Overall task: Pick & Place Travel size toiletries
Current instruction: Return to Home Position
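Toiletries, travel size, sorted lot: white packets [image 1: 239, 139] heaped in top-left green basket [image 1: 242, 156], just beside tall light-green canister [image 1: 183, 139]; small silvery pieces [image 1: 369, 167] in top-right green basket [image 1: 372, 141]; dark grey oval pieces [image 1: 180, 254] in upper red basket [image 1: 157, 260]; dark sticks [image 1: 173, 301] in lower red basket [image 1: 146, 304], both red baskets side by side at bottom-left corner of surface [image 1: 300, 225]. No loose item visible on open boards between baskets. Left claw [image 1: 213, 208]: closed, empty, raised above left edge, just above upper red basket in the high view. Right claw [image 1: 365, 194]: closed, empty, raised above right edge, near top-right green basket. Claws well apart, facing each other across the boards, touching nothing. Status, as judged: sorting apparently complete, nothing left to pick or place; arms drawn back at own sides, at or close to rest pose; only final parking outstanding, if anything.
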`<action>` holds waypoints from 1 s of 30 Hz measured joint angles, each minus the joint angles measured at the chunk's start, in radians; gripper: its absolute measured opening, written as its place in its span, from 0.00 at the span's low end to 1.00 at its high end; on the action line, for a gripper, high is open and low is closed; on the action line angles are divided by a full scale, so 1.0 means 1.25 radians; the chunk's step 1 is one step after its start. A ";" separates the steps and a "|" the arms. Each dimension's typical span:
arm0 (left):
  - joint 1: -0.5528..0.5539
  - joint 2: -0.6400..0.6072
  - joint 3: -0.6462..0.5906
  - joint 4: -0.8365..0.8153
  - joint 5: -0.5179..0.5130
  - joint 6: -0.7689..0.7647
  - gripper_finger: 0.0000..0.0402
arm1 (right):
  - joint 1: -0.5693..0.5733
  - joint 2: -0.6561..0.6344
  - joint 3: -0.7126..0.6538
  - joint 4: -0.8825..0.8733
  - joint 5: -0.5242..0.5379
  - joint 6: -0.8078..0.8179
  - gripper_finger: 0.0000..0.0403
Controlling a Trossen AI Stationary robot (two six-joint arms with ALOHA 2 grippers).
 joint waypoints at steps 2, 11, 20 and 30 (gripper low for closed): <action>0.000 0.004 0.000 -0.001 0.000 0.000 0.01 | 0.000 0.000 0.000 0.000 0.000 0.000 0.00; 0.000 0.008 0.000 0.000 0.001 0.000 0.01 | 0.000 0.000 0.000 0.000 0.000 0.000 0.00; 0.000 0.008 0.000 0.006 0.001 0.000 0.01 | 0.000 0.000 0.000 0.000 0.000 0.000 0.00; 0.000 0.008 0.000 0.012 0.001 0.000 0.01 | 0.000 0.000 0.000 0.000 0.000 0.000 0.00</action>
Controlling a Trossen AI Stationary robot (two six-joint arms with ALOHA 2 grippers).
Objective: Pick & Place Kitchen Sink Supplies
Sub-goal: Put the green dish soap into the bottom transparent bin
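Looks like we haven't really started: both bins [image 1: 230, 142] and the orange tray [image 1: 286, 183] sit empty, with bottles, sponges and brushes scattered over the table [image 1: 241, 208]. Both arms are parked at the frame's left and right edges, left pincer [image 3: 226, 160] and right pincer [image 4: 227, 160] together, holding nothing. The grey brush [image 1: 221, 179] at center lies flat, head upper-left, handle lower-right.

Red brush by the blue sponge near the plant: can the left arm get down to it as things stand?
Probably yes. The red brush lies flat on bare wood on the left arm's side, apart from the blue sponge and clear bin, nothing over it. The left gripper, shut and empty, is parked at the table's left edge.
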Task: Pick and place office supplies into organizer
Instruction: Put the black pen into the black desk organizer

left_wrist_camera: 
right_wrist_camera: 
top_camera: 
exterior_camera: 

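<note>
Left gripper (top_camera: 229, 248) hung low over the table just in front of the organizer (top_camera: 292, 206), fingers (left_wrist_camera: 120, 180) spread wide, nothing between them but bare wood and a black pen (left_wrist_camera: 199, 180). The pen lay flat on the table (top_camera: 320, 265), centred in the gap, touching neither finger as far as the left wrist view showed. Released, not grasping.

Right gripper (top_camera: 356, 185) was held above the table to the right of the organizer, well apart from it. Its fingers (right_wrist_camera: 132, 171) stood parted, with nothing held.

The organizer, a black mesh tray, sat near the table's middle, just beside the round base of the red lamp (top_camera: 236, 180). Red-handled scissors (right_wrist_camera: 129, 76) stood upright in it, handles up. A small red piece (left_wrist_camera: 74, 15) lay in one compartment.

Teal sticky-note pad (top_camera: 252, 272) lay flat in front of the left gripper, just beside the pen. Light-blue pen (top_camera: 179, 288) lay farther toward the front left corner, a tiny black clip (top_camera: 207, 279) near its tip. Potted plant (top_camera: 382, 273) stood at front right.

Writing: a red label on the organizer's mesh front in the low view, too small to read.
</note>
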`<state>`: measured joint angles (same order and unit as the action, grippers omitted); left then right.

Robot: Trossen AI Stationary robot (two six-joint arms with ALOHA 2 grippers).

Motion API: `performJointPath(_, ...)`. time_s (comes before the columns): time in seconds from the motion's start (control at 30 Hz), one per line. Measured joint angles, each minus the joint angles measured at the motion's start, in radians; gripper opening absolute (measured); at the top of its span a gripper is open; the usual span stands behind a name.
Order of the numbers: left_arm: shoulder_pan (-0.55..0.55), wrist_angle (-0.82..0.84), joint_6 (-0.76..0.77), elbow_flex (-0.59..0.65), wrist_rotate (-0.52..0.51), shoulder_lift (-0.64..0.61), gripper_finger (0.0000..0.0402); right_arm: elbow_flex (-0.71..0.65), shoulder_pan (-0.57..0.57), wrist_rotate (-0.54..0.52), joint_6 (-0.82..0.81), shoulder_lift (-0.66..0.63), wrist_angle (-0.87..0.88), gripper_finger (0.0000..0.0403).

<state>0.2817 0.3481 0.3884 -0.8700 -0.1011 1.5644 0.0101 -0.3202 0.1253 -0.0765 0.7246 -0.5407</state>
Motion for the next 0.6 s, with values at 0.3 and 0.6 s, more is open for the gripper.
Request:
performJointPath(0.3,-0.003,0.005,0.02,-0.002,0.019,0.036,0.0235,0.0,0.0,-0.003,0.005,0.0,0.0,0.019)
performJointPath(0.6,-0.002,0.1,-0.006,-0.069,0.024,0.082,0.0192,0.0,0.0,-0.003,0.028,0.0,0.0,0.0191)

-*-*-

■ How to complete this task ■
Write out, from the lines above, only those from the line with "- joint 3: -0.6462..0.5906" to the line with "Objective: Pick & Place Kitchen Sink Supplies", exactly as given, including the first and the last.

■ Answer space ■
  - joint 3: -0.6462..0.5906
  - joint 4: -0.8365..0.8153
  - joint 5: -0.5179..0.5130
  - joint 6: -0.7689..0.7647
  - gripper_finger: 0.0000..0.0402
arm1 (right):
  - joint 1: -0.5693..0.5733
  - joint 2: -0.6561..0.6344
  - joint 3: -0.7126..0.6538
  - joint 4: -0.8825..0.8733
  - joint 5: -0.5242..0.5379
  - joint 6: -0.8078..0.8179
  - gripper_finger: 0.0000..0.0403
Controlling a Trossen AI Stationary robot (two six-joint arms with ALOHA 2 grippers).
 joint waypoints at steps 2, 11, 20 and 30 (gripper low for closed): <action>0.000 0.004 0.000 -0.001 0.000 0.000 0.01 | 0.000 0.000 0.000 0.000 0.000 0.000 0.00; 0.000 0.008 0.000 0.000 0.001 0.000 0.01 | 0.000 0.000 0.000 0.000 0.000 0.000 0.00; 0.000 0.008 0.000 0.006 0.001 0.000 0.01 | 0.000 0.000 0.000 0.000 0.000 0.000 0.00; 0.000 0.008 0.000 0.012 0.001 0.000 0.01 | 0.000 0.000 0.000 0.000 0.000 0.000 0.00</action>
Controlling a Trossen AI Stationary robot (two six-joint arms with ALOHA 2 grippers).
Objective: Pick & Place Kitchen Sink Supplies

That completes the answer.